▸ Task item
Work through the data and report how many lines include the string "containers", giving the number alone.

Extracted entries below:

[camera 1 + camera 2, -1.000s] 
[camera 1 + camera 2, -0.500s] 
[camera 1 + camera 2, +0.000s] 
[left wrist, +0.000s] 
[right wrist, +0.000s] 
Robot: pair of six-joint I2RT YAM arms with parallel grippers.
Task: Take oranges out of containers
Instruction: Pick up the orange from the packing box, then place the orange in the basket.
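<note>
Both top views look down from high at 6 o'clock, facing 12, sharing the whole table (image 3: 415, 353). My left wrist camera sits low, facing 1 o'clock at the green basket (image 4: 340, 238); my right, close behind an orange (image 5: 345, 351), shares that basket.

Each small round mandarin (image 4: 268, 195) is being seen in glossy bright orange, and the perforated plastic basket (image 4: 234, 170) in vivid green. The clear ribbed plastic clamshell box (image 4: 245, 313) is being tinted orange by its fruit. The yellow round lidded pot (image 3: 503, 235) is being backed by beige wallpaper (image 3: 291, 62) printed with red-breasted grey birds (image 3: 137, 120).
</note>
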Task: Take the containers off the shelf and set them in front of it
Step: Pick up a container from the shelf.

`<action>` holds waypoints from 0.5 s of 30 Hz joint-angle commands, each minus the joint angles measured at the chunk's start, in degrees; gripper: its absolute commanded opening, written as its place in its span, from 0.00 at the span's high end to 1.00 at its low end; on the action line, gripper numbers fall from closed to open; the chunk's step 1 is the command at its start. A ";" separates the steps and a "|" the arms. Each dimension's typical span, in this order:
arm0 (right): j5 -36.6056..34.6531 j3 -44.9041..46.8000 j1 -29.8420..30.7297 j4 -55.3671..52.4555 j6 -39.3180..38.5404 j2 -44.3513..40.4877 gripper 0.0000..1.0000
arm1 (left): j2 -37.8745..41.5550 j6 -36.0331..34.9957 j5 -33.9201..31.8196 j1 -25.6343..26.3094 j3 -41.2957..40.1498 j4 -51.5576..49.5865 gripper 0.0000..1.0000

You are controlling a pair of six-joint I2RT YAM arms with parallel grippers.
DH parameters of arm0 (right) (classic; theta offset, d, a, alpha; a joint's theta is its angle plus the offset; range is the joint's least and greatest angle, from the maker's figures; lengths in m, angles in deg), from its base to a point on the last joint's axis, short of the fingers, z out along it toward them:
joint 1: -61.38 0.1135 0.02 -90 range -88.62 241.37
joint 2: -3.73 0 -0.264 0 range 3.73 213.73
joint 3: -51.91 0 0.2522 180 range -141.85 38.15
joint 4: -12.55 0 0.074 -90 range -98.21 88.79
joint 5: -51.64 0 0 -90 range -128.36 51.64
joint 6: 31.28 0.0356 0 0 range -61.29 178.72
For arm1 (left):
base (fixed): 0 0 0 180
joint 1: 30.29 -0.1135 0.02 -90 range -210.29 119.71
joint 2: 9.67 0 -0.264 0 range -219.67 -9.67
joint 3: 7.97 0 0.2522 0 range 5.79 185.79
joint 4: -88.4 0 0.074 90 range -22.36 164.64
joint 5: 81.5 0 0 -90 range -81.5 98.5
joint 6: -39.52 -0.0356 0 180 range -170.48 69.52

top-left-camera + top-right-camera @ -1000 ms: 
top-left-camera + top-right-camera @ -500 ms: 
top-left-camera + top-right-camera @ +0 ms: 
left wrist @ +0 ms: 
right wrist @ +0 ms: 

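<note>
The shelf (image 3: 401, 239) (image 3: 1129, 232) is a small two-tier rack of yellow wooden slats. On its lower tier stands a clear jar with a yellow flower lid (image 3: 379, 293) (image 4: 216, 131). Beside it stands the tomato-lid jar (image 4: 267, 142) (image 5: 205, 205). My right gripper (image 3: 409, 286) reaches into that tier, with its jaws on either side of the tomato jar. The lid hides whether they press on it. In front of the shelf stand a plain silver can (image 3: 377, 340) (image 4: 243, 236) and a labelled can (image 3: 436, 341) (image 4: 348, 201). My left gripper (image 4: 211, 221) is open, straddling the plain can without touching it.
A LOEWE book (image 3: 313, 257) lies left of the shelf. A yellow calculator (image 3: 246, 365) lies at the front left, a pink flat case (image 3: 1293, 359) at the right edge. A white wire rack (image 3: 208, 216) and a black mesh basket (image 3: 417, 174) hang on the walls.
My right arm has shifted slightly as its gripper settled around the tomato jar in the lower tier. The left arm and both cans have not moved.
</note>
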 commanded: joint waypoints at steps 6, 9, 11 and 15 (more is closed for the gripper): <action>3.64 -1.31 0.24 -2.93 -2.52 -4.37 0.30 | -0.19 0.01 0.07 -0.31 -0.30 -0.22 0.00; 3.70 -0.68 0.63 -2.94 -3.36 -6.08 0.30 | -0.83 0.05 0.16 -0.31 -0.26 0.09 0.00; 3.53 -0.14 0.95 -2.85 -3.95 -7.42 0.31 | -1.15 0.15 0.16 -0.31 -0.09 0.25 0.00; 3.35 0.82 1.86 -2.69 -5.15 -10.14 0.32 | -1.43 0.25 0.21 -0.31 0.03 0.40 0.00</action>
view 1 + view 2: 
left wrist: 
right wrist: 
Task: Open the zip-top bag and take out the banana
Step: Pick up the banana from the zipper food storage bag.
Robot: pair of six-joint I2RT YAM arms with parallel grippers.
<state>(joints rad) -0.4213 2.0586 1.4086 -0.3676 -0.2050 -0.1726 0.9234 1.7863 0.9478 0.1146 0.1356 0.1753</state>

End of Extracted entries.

▸ Task answer
2